— в два крыла, в две восходящих лестницы оркестр бесплотных духов…

— о, таким тебя видели все, от швейцарского тайновидца до цоссенской хозяйки, о, таким ты останешься, пребудешь, легкий дух, одинокий друг!

Прелесть — вот тебе слово: прельститель, и, как все говорят, впрочем, с нежнейшей улыбкой — предатель! О, в высоком смысле, как все — здесь, заведет тебя в дебри, занесет за облака и там, одного, внезапно уклонившись, нырнув в соседнюю смежную родную бездну — бросит: задумается, воззрится, забудем тебя, которого только что, с мольбой и надеждой («Мы никогда не расстанемся? Мы никогда не расстанемся?») звал своим лучшим другом.

Не верь, не верь поэту, дева,
Его своим ты не зови…

О, не только «дева», — дева — что! а лучший друг, потому, что у поэта над самым лучшим другом — друг еще лучший, еще ближайший, которому он не изменит никогда и ради которого изменит всем, которому он предан — не в переводном смысле верности, а в первичном страшном страдательном преданности: кем-нибудь кому-нибудь в руки: предан — как продан, предан — как пригвожден.

— Бисер перед свиньями… — шепчет милая человечная поэтесса Ада Чумаченко, тамошняя служащая, — я и то расстраиваюсь, когда он передо мной начинает… Стыдно… Точно — разбрасывает, а я подбираю…

— А эти не расстраиваются.

— Потому что не понимают, кто — он.

— И кто — они.

Но кроме Ады Чумаченки, да меня, случайной редкой гостьи, не смевшей и близко подойти, да такого же редкого и робкого гостя Бориса Пастернака—никто Белого не жалел, о нем не болел, все его использовывали, лениво, вяло, как сытые кошки сливки — подлизывали, полизывали, иные даже полеживая на лужку, беловский жемчуг прикарманивая — лежа.

«Чтó это?» — «Да опять Белый из себя выходит».

Не входя в вас.

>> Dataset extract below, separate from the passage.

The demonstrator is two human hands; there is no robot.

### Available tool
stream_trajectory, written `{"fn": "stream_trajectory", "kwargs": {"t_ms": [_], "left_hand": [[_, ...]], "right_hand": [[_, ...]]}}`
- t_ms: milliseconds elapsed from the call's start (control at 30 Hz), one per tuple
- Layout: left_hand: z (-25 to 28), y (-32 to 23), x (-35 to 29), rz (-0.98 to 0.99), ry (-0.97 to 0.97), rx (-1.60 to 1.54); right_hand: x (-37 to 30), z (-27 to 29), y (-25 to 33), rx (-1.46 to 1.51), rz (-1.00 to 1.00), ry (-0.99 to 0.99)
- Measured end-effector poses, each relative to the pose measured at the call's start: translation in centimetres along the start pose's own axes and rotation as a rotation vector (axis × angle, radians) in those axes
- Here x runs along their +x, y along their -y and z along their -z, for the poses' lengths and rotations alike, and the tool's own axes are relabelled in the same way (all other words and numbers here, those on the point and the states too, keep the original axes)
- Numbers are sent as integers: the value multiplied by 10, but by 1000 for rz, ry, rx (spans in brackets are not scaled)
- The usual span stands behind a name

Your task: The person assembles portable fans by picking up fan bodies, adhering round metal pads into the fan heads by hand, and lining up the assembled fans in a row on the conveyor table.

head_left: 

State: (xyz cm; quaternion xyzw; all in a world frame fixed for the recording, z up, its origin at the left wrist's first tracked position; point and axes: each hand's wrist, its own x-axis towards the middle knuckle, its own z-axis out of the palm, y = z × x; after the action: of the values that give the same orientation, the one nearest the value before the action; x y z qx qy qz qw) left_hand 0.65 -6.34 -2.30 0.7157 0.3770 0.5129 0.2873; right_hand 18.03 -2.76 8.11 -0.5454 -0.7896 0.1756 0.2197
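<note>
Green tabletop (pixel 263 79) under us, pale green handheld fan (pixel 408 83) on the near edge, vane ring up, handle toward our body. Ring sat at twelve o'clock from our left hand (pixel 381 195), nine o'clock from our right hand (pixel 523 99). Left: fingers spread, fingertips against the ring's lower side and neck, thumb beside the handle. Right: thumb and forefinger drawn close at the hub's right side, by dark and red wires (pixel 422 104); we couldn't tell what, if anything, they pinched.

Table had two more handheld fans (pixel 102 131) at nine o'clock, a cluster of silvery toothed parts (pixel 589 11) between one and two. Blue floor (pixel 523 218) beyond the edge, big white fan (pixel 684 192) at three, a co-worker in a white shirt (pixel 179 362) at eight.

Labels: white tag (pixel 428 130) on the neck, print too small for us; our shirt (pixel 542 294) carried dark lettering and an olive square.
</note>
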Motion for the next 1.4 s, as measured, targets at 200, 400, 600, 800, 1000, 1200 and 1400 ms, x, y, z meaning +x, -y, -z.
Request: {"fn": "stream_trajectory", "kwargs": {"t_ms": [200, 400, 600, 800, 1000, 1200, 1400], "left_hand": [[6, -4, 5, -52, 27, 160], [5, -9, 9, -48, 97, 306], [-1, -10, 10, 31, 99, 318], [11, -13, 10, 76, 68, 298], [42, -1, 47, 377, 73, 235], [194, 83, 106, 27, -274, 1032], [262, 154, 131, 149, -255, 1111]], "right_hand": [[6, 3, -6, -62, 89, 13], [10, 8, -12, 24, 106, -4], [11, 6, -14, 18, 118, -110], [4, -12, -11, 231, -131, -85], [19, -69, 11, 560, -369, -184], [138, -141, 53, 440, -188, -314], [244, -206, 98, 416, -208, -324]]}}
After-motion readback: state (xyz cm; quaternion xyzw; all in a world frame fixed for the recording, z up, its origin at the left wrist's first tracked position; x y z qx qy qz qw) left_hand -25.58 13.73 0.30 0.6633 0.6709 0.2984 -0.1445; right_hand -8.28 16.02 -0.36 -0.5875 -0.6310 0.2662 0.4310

Ибо когда наше входит, доходит, растраты нет, пустоты нет—есть разгрузка и пополнение, обмен, общение, взаимопроникновение, гармония.

А так…

Бедный, бедный, бедный Белый, из «Дворцов искусств» шедший домой, в грязную нору, с дубящим топором справа, визжащей пилой слева, сапожищами над головой и грязищей под ногами, в то ужасное одиночество совместности, столь обратное благословенному уединению.

__________

В 1921 году, вскоре после смерти Блока, в мою последнюю советскую зиму я подружилась с последними друзьями Блока, Коганами, им и ею. Коган недавно умер, и если я раньше не сказала всего того доброго, что о нем знаю и к нему чувствую, то только потому, что не пришлось.

П. С. Коган ни поэтов, ни стихов не понимал, но любил и чтил и делал для тех и других, что мог: и тех, и других — устраивал. И между пониманием, пальцем не шевелящим, и непониманием, руками и ногами помогающим (да, и ногами, ибо в те годы, чтобы устроить человека — ходили!), каждый поэт и вся поэзия, конечно, выберет непонимание.

Восхищаться стихами — и не помочь поэту! Пить воду и давать источнику засоряться грязью, не вызволить его из земной тины, смотреть руки сложа и даже любуясь его «поэтичной» зеленью. Слушать Белого и не пойти ему вслед, не затопить ему печь, не вымести ему сор, не отблагодарить его за то, что он — есть. Если я не шла вслед, то только потому же, почему и близко подойти не смела: по устоявшему благоговению моих четырнадцати лет. Помочь ведь тоже — посметь. И еще потому, что как-то с рождения решила (и тем, может быть, в своей жизни и предрешила), что все места возле несчастного величия, все бертрановские посты преданности уже заняты. От священной робости — помехи.